Problem to solve - Would you transcribe the whole listing exactly, minus its pictures?

Data segment -
■ ■ ■
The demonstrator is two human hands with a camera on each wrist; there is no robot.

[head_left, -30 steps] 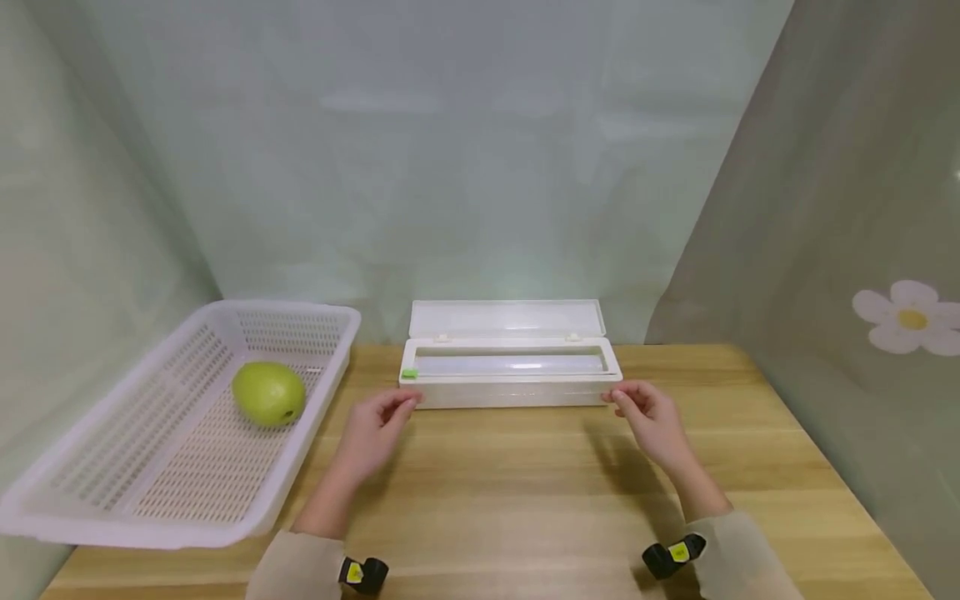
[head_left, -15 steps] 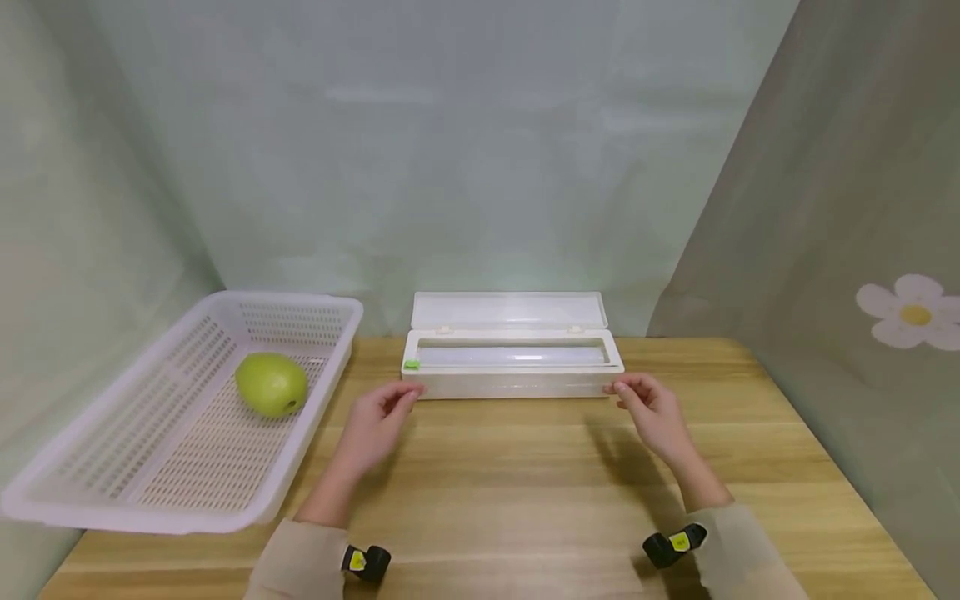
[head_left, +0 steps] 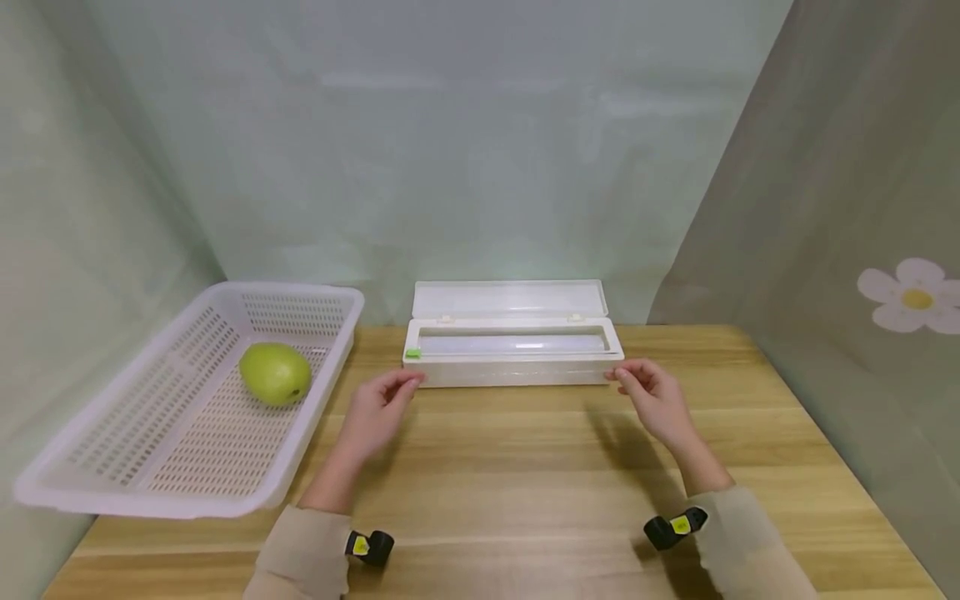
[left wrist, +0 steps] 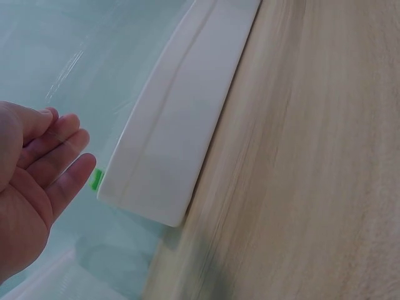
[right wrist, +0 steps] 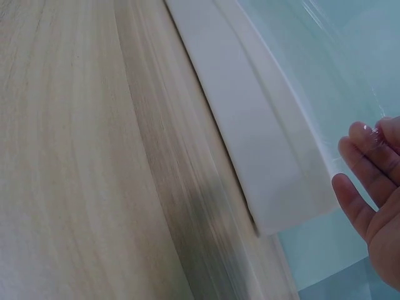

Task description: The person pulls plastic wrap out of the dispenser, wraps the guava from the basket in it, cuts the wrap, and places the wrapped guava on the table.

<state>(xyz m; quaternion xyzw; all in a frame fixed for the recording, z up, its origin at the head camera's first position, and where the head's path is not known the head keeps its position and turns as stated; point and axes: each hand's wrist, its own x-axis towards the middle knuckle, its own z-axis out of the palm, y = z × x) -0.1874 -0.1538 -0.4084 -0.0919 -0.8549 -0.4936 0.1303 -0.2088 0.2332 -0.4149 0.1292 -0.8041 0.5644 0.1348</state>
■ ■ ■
Answer to this task -
The demonstrator is two human hands with a camera on each wrist; there is no robot.

[head_left, -30 steps] 
[head_left, -15 steps] 
[head_left, +0 steps] 
[left wrist, +0 steps] 
[right wrist, +0 steps] 

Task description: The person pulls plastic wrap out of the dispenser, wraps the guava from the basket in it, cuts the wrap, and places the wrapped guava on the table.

<state>(xyz m; quaternion xyzw; all in a frame fixed for the recording, z up, its origin at the head camera's first position, and where the head's path is not known the head keeps its position and turns as stated; point and axes: each hand's wrist, its own x-axis towards the middle knuckle, its own z-axis out of the palm, y = z × x) -0.1874 -0.1538 -0.4084 -0.0919 -0.8549 -0.4936 0.1303 -0.2088 0.2332 -0.4149 0.1292 -0.8041 0.5644 0.1348</state>

The exercise is finished.